When people are traumatized, it often shapes something they believe about themselves or about life. These trauma-induced beliefs affect how people feel, and often cause depression. The belief may be “I’m never safe,” or “I’m unlovable,” or “I’m a monster,” or “love is dangerous,” or “I’m a failure,” or “I’m helpless,” or many others.

Sometimes the belief is based on something true at the moment of the trauma—like “I’m helpless” is true when a person is in surgery under anesthesia (brain functioning continues but thoughts are usually not consciously remembered—they can still affect us as if they were conscious), but beliefs formed during a traumatic event get stored without information about time. So “I’m helpless at this moment, only until the anesthesia wears off” becomes “I’m always helpless.” If this patient doesn’t get a chance to talk about the helpless feelings, and express the emotions around it, this patient may carry that belief into the rest of her/his life. It makes sense that people who believe they have no power to create the life they want would be depressed. It is trauma that turns that time-limited event of surgery into a part of people’s belief system and even part of their identity. This underlying belief can cause depression and helpless behavior indefinitely.

So the trauma-related belief can be part of forming a person’s personality. This is particularly likely if trauma occurs in childhood. This happens because the trauma-related belief is so painful that the traumatized person has to develop ways of coping with the belief. The methods for coping with the belief become a new part of who the person is.

For example, say a child watches his mother get mugged, and freezes in fear until it’s over. Perhaps in his child mind, he concludes that “I’m a coward.” Living with the belief that he is a coward is so painful that he decides he will deal with it by proving he’s brave. He does this by picking fights and engaging in high-risk behavior. These behaviors give him a euphoric feeling of self-confidence, and he gets some relief from the pain of the “I’m a coward” belief. The combination of that euphoria and wanting to avoid the shame feelings associated with the belief that he is a coward keeps him trying risky things.

He is new to taking risks, so he and others begin to think of him with a new identity. These behaviors in turn get him in trouble in school, and cause other kids in trouble to gravitate toward him, while the cautious kids avoid him. This makes it hard for him to do well in school and he develops an identity as a tough, street kid with crime rather than college in his future. This shapes every decision he makes–who he dates, what he does for money, where he lives, who his friends are—pretty much everything about him.

In situations where he might feel vulnerable or scared, he doesn’t dare show it, for fear of revealing himself as “a coward.” So when other traumatic experiences happen, he can’t express his vulnerable feelings, which keeps him from processing the trauma, causing each new trauma to cripple him further. When he does start to feel vulnerable, afraid or sad, he uses drugs or alcohol to suppress the feelings and give him the high of confidence again.

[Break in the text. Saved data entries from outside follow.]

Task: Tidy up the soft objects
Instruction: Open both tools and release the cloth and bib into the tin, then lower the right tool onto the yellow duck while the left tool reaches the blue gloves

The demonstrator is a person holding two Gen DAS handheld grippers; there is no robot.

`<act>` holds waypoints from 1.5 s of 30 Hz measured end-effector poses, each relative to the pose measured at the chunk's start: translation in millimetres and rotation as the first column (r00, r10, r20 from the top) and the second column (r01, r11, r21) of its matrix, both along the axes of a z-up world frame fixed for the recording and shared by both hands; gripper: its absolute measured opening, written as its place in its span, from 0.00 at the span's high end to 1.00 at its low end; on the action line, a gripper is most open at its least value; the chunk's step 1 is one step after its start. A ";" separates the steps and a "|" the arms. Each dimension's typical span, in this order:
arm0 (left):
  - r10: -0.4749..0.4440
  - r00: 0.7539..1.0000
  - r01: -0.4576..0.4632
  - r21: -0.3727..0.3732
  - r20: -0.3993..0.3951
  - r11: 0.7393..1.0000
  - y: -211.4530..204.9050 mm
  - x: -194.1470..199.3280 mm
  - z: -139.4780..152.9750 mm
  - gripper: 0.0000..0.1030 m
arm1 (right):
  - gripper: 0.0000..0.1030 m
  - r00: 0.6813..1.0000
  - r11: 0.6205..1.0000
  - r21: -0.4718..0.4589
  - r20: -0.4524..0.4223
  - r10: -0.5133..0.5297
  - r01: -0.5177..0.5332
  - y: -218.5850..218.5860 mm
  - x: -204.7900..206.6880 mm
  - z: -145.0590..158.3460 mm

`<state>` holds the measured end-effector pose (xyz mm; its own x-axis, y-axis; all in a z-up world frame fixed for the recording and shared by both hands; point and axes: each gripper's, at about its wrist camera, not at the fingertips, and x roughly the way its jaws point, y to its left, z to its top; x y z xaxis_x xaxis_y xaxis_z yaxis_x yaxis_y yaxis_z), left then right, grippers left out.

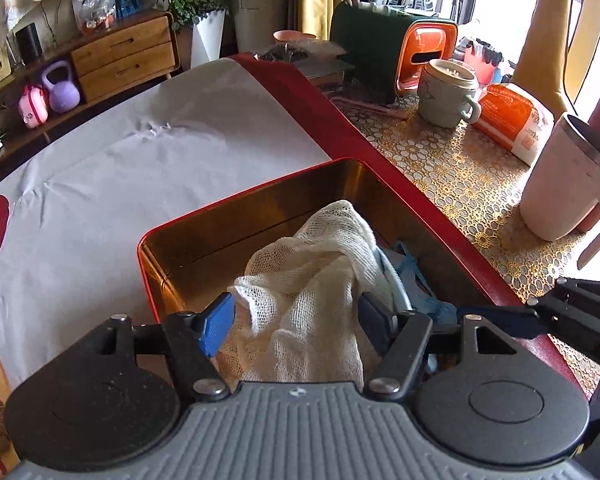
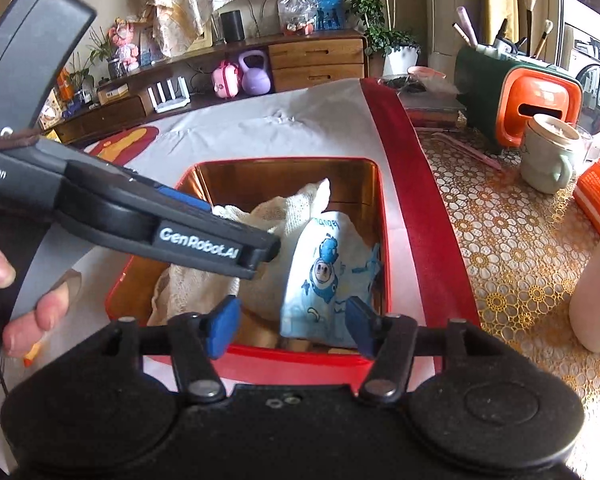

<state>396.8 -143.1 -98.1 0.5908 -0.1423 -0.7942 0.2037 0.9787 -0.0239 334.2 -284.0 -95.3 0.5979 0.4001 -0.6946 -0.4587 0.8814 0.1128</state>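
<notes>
A red tin box (image 1: 242, 197) with a gold inside stands on the table. A cream mesh cloth (image 1: 312, 280) lies bunched in it. My left gripper (image 1: 296, 326) hangs over the near end of the box, open, with the cloth between its blue pads (image 1: 216, 328) and untouched by them. The right wrist view shows the same box (image 2: 280, 159), the cloth (image 2: 268, 216) and a white pouch with blue cartoon print (image 2: 328, 280) beside it. My right gripper (image 2: 291, 326) is open at the box's near rim, pouch just ahead. The left gripper (image 2: 265, 257) reaches in from the left, held by a hand (image 2: 40, 308).
The box rests on a white sheet (image 1: 140, 152) with a red border (image 1: 340, 120). To the right on a lace cloth stand a pale green mug (image 1: 446, 94), a white tumbler (image 1: 560, 184), an orange packet (image 1: 512, 116) and a green organiser (image 1: 364, 40). A wooden sideboard (image 1: 124, 56) stands behind.
</notes>
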 end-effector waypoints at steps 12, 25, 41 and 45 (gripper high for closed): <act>0.020 0.997 -0.016 -0.052 0.077 0.999 25.9 -55.5 43.6 0.30 | 0.33 0.999 0.998 0.062 0.033 -0.022 0.020 -8.6 -27.9 32.7; 0.058 0.986 -0.041 -0.104 0.158 0.994 58.0 -129.5 82.5 0.21 | 0.15 0.995 0.993 0.116 0.102 -0.008 -0.004 3.4 -73.8 72.2; 0.194 0.960 -0.163 -0.156 0.204 0.974 150.8 -211.0 94.9 0.13 | 0.01 0.988 0.986 0.132 0.130 0.086 -0.103 57.6 -117.0 87.2; 0.234 0.951 -0.201 -0.171 0.202 0.964 175.9 -222.3 90.5 0.01 | 0.01 0.985 0.984 0.123 0.127 0.115 -0.130 77.1 -121.8 83.7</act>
<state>174.5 32.8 -7.5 0.7768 -0.0961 -0.6224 0.0025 0.9888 -0.1495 212.5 -206.9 -11.7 0.6140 0.5581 -0.5581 -0.5794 0.7989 0.1615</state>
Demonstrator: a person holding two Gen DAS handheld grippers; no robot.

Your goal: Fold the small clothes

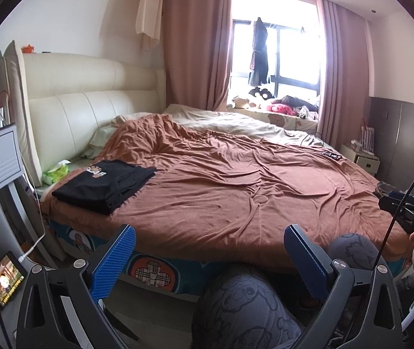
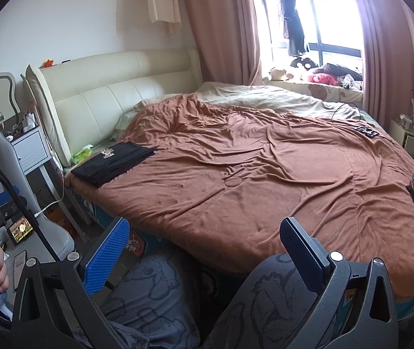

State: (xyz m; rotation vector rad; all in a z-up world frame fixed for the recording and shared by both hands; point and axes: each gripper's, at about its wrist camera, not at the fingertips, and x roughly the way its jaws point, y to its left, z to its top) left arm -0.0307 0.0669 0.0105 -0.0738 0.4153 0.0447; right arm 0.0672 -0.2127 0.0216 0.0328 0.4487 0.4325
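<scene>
A folded black garment with a small cartoon print (image 1: 105, 184) lies flat on the near left corner of the rumpled rust-brown bedspread (image 1: 236, 186), close to the cream padded headboard (image 1: 90, 107) and just beside a green tissue pack (image 1: 56, 171). In the right wrist view the same black garment (image 2: 114, 163) sits far left, well apart from the claw.

The left gripper (image 1: 207, 250), with blue textured pads, hangs spread wide and empty above the person's knees in grey cartoon-print trousers (image 1: 244, 305), short of the bed's near edge; the garment is ahead of it and to the left, not touching. The right gripper (image 2: 204, 247) is likewise parted wide with nothing between its fingers, low over the knees, the garment far off to its left. A small lit screen (image 1: 5, 280) stands on the floor at near left.
</scene>
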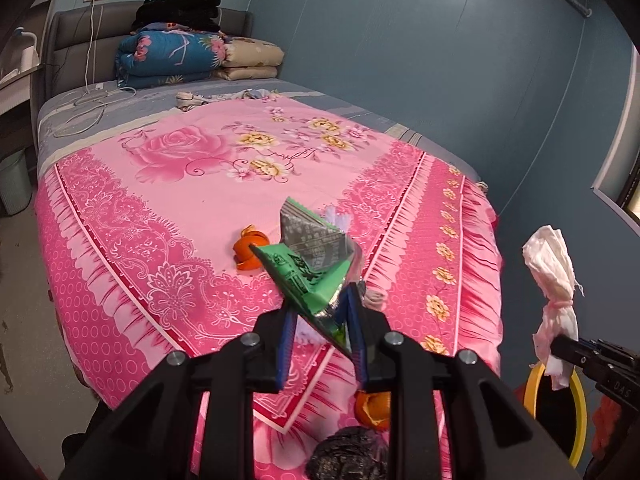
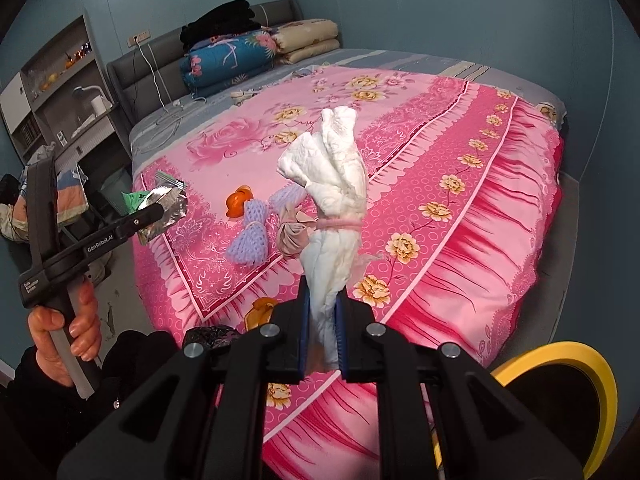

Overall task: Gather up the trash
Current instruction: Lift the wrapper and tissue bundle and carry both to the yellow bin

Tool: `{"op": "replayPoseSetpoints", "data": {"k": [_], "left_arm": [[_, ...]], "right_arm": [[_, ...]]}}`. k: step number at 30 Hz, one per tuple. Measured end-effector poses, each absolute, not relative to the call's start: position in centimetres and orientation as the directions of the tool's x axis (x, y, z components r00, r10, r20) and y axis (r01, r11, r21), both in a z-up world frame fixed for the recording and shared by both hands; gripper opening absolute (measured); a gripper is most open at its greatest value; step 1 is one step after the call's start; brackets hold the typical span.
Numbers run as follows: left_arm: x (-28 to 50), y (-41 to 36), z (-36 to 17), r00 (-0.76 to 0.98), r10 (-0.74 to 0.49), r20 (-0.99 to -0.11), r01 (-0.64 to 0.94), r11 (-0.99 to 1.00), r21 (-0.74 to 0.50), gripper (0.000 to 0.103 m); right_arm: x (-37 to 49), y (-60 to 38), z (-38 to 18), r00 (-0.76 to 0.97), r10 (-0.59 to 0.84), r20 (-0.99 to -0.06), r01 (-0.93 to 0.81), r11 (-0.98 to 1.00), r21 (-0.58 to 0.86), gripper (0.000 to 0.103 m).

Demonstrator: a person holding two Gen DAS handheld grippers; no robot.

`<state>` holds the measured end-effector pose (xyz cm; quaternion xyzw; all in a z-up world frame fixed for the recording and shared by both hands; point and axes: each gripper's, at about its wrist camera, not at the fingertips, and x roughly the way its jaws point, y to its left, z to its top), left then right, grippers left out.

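Pink floral bedspread (image 2: 460, 128), yellow-rimmed bin (image 2: 580, 384) at its near corner. Left gripper (image 1: 320, 316) clamps a green foil wrapper (image 1: 308, 264), right gripper (image 2: 322, 328) pinches a tied white tissue wad (image 2: 332, 184), both above the bedspread. I'd swing both right over the bin before letting go.

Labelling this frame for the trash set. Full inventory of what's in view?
green and silver foil snack wrapper: 1, held up in left gripper
white wad of tissue tied with a pink band: 1, held up in right gripper
orange peel pieces: 2 seen, one mid bed, one near its front edge
lilac foam fruit net: 1, on bed
beige knotted cloth scrap: 1, beside the net
dark crumpled bag: 1, front edge of bed
pink floral bedspread: 1, covers bed
folded quilts: stack, blue and beige, at headboard
yellow-rimmed bin: 1, on the floor by the bed
left gripper: shut on wrapper
right gripper: shut on tissue
hand: 1, grips left handle
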<state>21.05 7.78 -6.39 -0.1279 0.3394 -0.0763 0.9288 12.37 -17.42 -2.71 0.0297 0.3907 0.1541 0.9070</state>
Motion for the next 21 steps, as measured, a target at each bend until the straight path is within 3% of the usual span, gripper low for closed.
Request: {"op": "replayPoseSetpoints", "data": {"k": [21], "left_arm": [[17.3, -0.2, -3.7, 0.739, -0.330, -0.587, 0.202, 0.940, -0.274, 0.023]], "right_arm": [[6.9, -23.9, 1.3, 0.750, 0.293, -0.594, -0.178, 0.953, 0.246, 0.011]]}}
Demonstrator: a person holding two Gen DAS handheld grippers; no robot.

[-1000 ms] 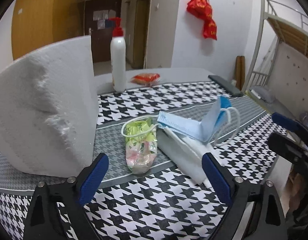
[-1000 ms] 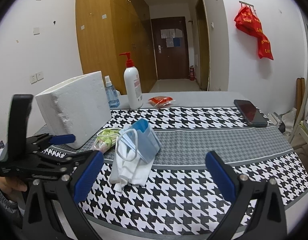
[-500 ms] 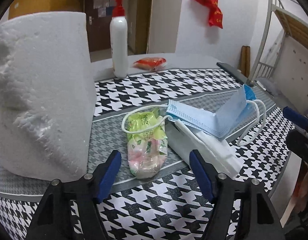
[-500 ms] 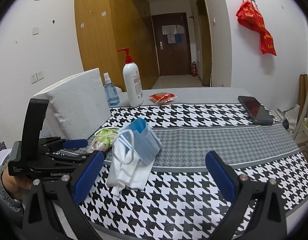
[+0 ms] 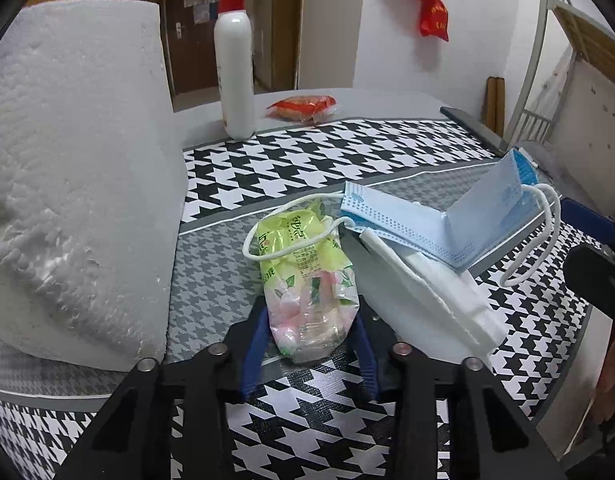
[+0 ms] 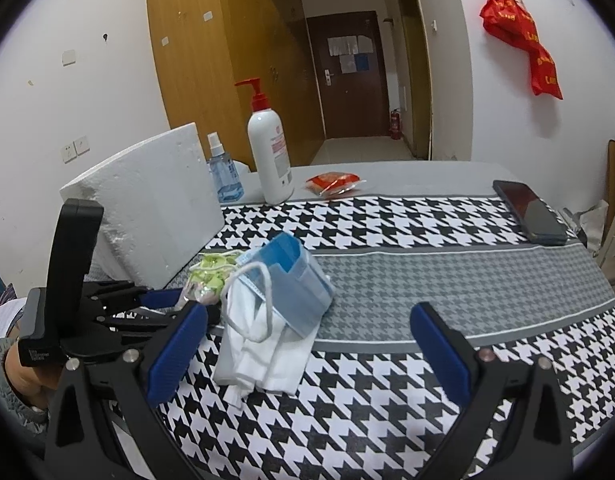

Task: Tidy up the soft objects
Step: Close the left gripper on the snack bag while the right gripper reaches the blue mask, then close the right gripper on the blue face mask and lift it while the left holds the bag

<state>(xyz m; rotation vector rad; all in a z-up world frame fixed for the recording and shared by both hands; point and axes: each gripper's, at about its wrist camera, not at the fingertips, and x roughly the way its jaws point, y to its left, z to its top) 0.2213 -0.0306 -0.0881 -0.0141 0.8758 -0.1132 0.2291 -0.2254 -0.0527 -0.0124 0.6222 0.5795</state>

At some point, this man may realize he is depressed, perhaps when a friend dies of an overdose, a woman he loves leaves him, or he ends up in jail, or a hospital. At this point, unraveling his story to find what is causing the depression
will be complicated. The depression is caused by losing his friend/love/freedom/in-tact body etc, but it’s also caused by the drugs and alcohol, living a life that keeps him from reaching his potential, and by the self-hate that has developed over the years through taking risks despite serious consequences. But ultimately, the depression began when he watched his mother get mugged. When that is resolved, and he realizes he never was a coward, and that freezing was normal and even wise at that moment, he will feel much better. He will probably begin to feel free to redefine himself and make different choices for his life. But because of his reaction to the trauma and his reaction to his reaction, he will also have to unravel and replace all the aspects of his life and his self-image that were created by that initial belief that he was a coward, and by the feelings of shame that went with it.

Another example is a child who is sexually assaulted by an adult. That child may respond to the trauma with the belief that “I’m only worth something if I’m being used for someone’s sexual satisfaction.” It’s not hard to imagine that this child might become an adult who deals with this belief by being sexually available to many people she may not even find attractive, as a way of getting some temporary relief from feeling worthless. Being sexual with many people becomes part of her personality and identity, both of which would have been very different if she hadn’t been assaulted as a child. When this method stops working–maybe because she can’t find lovers anymore, or because she gets caught compulsively having sex outside her marriage and loses her husband–she may become depressed. She will be depressed about the recent changes in her life, but again, ultimately, the depression comes from the original trauma, and from the problems caused by trying to cope with the original trauma.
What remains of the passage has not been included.